→ **What is expected**
From top to bottom, return the listing exactly as it appears, omitting its images.
Source material section start
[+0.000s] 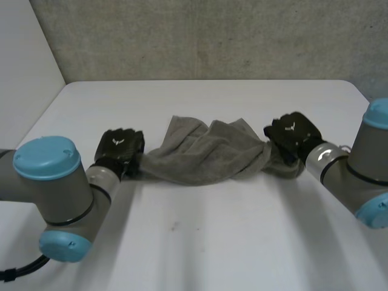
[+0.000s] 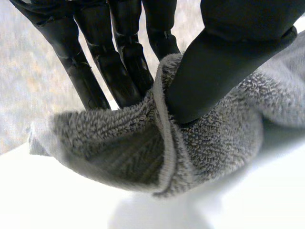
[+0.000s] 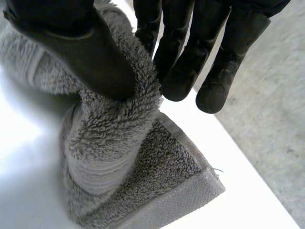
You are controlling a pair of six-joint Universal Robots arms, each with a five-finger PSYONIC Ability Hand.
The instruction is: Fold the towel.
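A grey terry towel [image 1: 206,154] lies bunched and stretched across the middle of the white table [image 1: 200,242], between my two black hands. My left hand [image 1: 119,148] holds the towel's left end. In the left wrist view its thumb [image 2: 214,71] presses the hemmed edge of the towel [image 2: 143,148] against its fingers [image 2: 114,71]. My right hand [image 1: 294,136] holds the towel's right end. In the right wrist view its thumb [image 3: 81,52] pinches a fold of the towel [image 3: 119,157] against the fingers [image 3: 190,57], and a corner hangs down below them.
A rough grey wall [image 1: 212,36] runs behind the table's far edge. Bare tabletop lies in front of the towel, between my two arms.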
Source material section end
→ **Response**
[+0.000s] 
[+0.000s] 
[+0.000s] 
You are controlling a pair of six-joint Universal Robots arms, each with a five-finger PSYONIC Ability Hand.
The instruction is: Fold the towel.
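A grey terry towel [image 1: 206,154] lies bunched and stretched across the middle of the white table [image 1: 200,242], between my two black hands. My left hand [image 1: 119,148] holds the towel's left end. In the left wrist view its thumb [image 2: 214,71] presses the hemmed edge of the towel [image 2: 143,148] against its fingers [image 2: 114,71]. My right hand [image 1: 294,136] holds the towel's right end. In the right wrist view its thumb [image 3: 81,52] pinches a fold of the towel [image 3: 119,157] against the fingers [image 3: 190,57], and a corner hangs down below them.
A rough grey wall [image 1: 212,36] runs behind the table's far edge. Bare tabletop lies in front of the towel, between my two arms.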

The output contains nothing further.